If a ticket is closed without any action being taken then similar future events may be assigned lower priority. The system logs the features of spurious events and correlates them with other tickets raised the same time. If the ticket resolution is given high priority (i.e. the operator has chosen certain events from all the tickets waiting in the queue), similar future events may be assigned higher priority. The system logs the features of high priority events and all the vents that disappear automatically once a given ticket is closed.

Every time a ticket is closed, the system automatically re-computes priorities of all the remaining tickets. In such a manner, the system automatically learns the spurious tickets that need to be filtered out. Moreover, it also optimizes the sequencing of all the tickets that require manual attention.

If the configuration changes (e.g., certain servers are switches from one communication network to another communication network), the system learns this fact automatically by logging the changed pattern of alarms and adjusted reaction of system administrators.

The invention is described in the context of a trouble ticket resolution system. The adaptive rules optimizer incorporates learning principles that achieve a high degree of automation while leaving control in the hands of an operator. To mitigate the effects of possible errors, the adaptive rules optimizer switches from hard decisions to soft decisions.
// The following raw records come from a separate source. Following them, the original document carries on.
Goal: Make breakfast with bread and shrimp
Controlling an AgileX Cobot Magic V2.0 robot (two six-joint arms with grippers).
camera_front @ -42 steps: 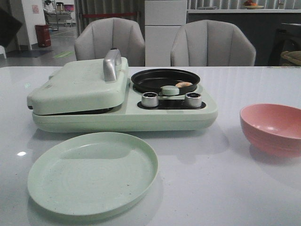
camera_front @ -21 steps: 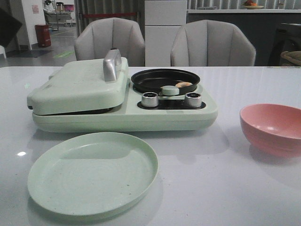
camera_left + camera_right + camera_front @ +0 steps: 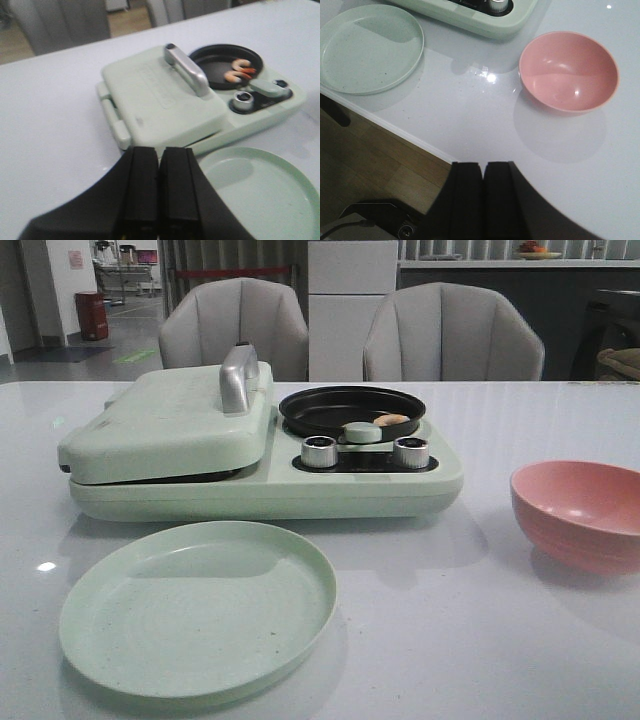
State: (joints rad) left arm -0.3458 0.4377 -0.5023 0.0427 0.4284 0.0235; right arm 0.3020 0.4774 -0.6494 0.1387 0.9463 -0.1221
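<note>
The closed lid point(image 3: 165, 420) of the pale green breakfast maker point(image 3: 262, 455) sits at centre-left of the front view, its metal handle point(image 3: 238, 377) running front to back along the lid's right edge. In the left wrist view this handle lies up and right of the left tool point(image 3: 159, 187), long axis slanting from upper left to lower right. The left tool looks nearer to it than the right tool point(image 3: 483, 192), which hangs over the worktop point(image 3: 480, 640) edge near the pink bowl point(image 3: 568, 70). Both tools are closed on nothing, fingers pressed together.

No bread is visible; it may lie under the lid, but the narrow dark gap beneath it shows nothing clear. The shrimp point(image 3: 239, 70) lies in the small black pan point(image 3: 351, 408) on the maker's right half, behind the two silver knobs point(image 3: 319, 451); the left wrist view shows two curled pink-orange pieces, the front view only a pale sliver near the pan's right front.

The green plate point(image 3: 197, 609) in the lower left of the front view holds nothing, and the pink bowl at right is likewise bare inside.

Likely next: lifting the lid by its handle, gripping across its short axis.
</note>
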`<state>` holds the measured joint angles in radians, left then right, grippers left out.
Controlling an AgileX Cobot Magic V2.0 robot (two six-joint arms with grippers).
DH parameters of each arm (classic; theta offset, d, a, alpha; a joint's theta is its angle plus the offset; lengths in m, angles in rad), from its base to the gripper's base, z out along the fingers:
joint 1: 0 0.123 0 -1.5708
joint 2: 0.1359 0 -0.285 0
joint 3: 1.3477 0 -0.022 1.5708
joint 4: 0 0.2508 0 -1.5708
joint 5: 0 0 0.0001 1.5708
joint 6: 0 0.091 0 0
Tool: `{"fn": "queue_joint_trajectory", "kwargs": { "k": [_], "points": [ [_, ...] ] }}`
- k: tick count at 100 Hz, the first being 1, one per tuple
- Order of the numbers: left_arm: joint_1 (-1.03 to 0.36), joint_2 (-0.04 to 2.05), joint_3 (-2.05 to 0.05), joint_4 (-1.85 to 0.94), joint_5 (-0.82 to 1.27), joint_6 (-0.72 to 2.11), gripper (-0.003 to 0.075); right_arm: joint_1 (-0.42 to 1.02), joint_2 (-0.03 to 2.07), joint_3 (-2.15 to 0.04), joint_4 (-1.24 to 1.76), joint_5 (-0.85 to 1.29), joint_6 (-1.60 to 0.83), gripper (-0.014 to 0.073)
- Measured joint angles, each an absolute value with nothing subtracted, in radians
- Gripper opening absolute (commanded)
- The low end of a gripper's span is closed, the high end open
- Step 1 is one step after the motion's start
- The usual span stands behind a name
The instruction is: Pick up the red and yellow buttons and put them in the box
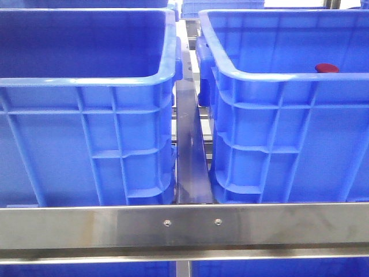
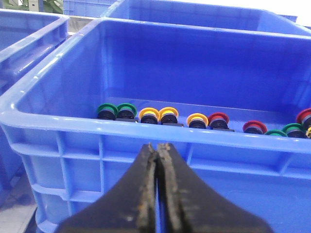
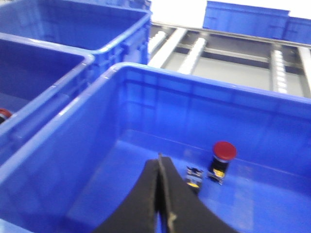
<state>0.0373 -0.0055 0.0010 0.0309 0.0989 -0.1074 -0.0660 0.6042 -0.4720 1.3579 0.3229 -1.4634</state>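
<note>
Left end effector [image 2: 158,160]: fingers pressed together, empty, poised outside the near rim of a blue crate [image 2: 58,121] holding a row of buttons [image 2: 197,120], caps facing the camera. Right end effector [image 3: 161,182]: closed, empty, above the box [image 3: 116,97]; one red button [image 3: 223,151] upright on its floor.

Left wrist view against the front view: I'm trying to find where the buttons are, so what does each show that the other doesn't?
Only the left wrist view shows a row of small round green, yellow and red push buttons along the floor of a deep blue plastic crate, with the shut left hand outside it. Only the front view shows a steel front rail and one dark red domed button inside the right-hand blue crate. Both show blue ribbed crates.
</note>
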Motion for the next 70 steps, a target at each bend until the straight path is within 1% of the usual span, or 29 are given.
{"fn": "queue_joint_trajectory", "kwargs": {
  "k": [28, 39, 48, 61, 70],
  "points": [
    [0.037, -0.006, 0.001, 0.031, 0.099, -0.107, -0.002, -0.066, 0.606, -0.492, 0.871, 0.255, -0.964, -0.0067],
    [0.037, -0.006, 0.001, 0.031, 0.099, -0.107, -0.002, -0.038, 0.606, -0.492, 0.658, 0.203, -0.767, -0.0067],
    [0.037, -0.006, 0.001, 0.031, 0.099, -0.107, -0.002, 0.012, 0.606, -0.492, 0.482, 0.125, -0.608, -0.0067],
    [0.037, -0.006, 0.001, 0.031, 0.099, -0.107, -0.002, 0.094, 0.606, -0.454, 0.235, -0.05, -0.36, -0.0067],
    [0.037, -0.006, 0.001, 0.031, 0.099, -0.107, -0.002, 0.113, 0.606, -0.401, 0.083, -0.164, -0.183, -0.0067]
  ]
}}
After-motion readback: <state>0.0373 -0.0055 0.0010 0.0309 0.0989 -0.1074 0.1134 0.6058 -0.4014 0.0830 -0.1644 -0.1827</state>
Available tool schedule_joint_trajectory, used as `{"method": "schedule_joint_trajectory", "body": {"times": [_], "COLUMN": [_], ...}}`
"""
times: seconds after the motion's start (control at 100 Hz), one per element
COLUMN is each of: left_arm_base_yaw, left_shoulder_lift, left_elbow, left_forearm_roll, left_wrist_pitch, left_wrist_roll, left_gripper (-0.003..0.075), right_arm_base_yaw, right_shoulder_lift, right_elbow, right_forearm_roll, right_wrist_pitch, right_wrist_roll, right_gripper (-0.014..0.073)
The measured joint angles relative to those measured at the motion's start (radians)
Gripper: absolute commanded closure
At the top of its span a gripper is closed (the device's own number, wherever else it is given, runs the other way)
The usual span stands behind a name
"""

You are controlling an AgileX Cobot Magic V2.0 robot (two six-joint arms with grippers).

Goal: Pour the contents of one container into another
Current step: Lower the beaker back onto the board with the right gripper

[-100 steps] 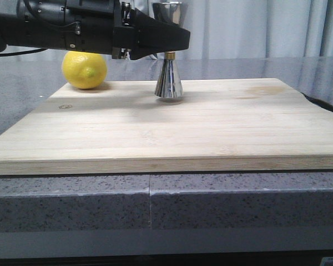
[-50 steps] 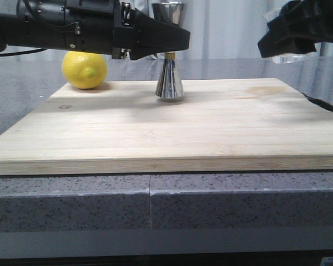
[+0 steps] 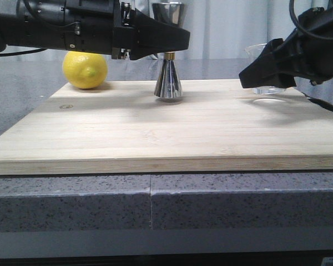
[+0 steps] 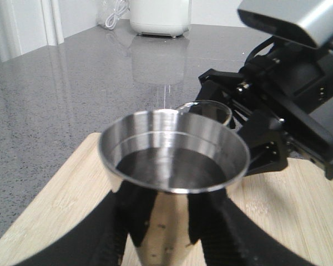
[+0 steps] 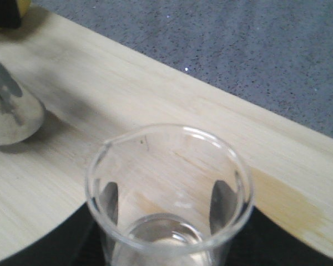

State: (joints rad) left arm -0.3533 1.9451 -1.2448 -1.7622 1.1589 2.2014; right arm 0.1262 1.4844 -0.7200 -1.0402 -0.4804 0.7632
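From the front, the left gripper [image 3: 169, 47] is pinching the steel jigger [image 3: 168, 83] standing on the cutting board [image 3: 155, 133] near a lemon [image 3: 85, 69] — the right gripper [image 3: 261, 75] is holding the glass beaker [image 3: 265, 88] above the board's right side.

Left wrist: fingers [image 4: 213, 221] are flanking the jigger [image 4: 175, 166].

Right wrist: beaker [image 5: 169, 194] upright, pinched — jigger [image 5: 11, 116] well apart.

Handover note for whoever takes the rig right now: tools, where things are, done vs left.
Left tool: shut on the steel jigger, which stands upright on the cutting board near the lemon.
Right tool: shut on the glass beaker, upright, low over the board's right side, apart from the jigger.
Done: both containers are gripped. The jigger's top cup looks dark inside; liquid cannot be confirmed.
Left: bring the beaker to the jigger, tilt, pour; the beaker shows a little clear liquid at the bottom.
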Motion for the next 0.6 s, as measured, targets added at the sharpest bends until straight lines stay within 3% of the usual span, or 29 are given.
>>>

The tickets in the queue and their related events are prioritized to mimic the best practices introduced by the support team handling the given problem, to take into account the business impact so that at each point in time the operator's work provides maximum overall benefit and to provide all auxiliary information that may be instrumental in the problem resolution process.
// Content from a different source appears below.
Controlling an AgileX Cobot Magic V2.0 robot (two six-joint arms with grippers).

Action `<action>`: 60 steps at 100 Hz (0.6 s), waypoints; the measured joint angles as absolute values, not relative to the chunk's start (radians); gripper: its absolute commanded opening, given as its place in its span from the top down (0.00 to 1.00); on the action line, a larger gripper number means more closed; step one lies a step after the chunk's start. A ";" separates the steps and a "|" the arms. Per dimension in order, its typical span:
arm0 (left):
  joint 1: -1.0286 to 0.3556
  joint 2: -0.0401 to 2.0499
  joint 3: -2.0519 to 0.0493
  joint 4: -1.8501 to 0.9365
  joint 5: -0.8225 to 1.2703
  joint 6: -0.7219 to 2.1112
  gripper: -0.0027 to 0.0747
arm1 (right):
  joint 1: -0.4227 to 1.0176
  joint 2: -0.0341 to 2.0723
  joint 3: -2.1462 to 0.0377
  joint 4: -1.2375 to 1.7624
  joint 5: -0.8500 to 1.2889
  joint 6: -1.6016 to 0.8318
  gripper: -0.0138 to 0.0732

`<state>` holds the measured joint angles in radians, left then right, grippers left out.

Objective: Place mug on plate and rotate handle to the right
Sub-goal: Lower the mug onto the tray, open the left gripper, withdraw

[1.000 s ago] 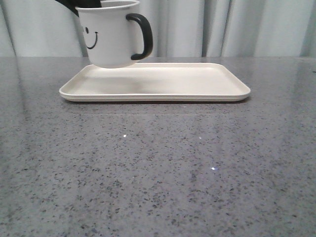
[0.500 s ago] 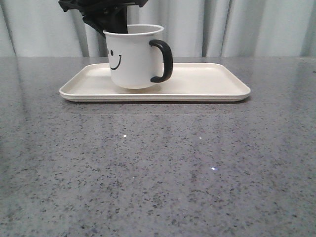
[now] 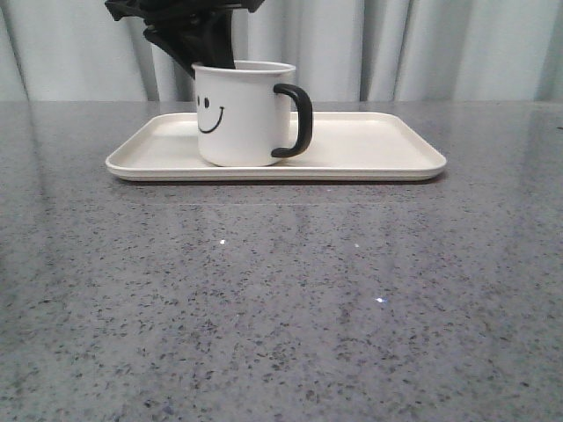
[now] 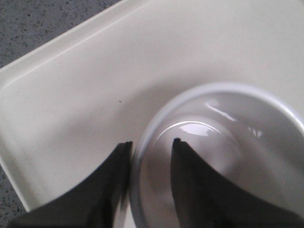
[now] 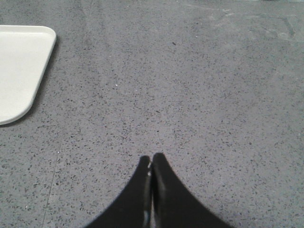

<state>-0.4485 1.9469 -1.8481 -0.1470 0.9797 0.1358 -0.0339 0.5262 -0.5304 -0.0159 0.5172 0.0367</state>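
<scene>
Nothing much around, just grey table [image 3: 281, 299] and curtain [image 3: 422, 48] behind, nothing in the way. Mug [image 3: 242, 114] has dropped since half a second ago and now sits on the plate [image 3: 369, 149], left of middle, handle [image 3: 295, 121] pointing right. Left gripper [image 4: 151, 144] pinches the mug's rim from above, one finger inside, one outside. Right gripper [image 5: 151, 161] is pressed together over bare table, off the plate's corner.

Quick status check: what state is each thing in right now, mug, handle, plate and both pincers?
Mug: upright on the plate, empty.
Handle: pointing right in the front view.
Plate: flat on the table, holding the mug on its left half.
Left pincer: shut on the mug rim, one finger inside, one outside.
Right pincer: shut, holding nothing, over bare table.
</scene>
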 measured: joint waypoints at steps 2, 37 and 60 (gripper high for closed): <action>-0.449 1.947 -1.848 -0.147 0.980 0.136 0.54 | -0.034 0.526 -0.530 -0.016 0.517 0.037 0.92; -0.449 1.942 -1.864 -0.147 1.000 0.136 0.48 | -0.034 0.526 -0.530 -0.016 0.517 0.037 0.92; -0.449 1.820 -1.862 -0.147 1.001 0.136 0.55 | -0.034 0.526 -0.530 -0.016 0.526 0.037 0.92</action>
There is therefore provided in accordance with the invention, an event correlation tool for use in a trouble ticket resolution system, the method comprising the steps of an action log monitor operative to classify tickets received in a ticket queue, log features of spurious events associated therewith and correlate the events with other tickets received at substantially the same time and a prioritization engine in communication with the action log monitor, the prioritization engine operative to assign priorities to the received tickets in accordance with previous operator action on the ticket queue.

There is also provided in accordance with the invention, a problem resolution system comprising a ticket queue for receiving and holding trouble tickets, an operator console adapted to permit an operator to interact with and perform action on tickets held in the ticket queue, a ticket log for storing features of spurious events an actions taken on tickets in the queue, an action log monitor in communication with the operator console and the ticket log, the action log monitor operative to classify tickets in the ticket queue, log features of spurious events associated therewith and correlate the events with other tickets received at substantially the same time and a prioritization engine in communication with the action log monitor and the ticket queue, the prioritization engine operative to assign priorities to tickets in the ticket queue in accordance with previous operator action on the ticket queue as captured by the action log monitor.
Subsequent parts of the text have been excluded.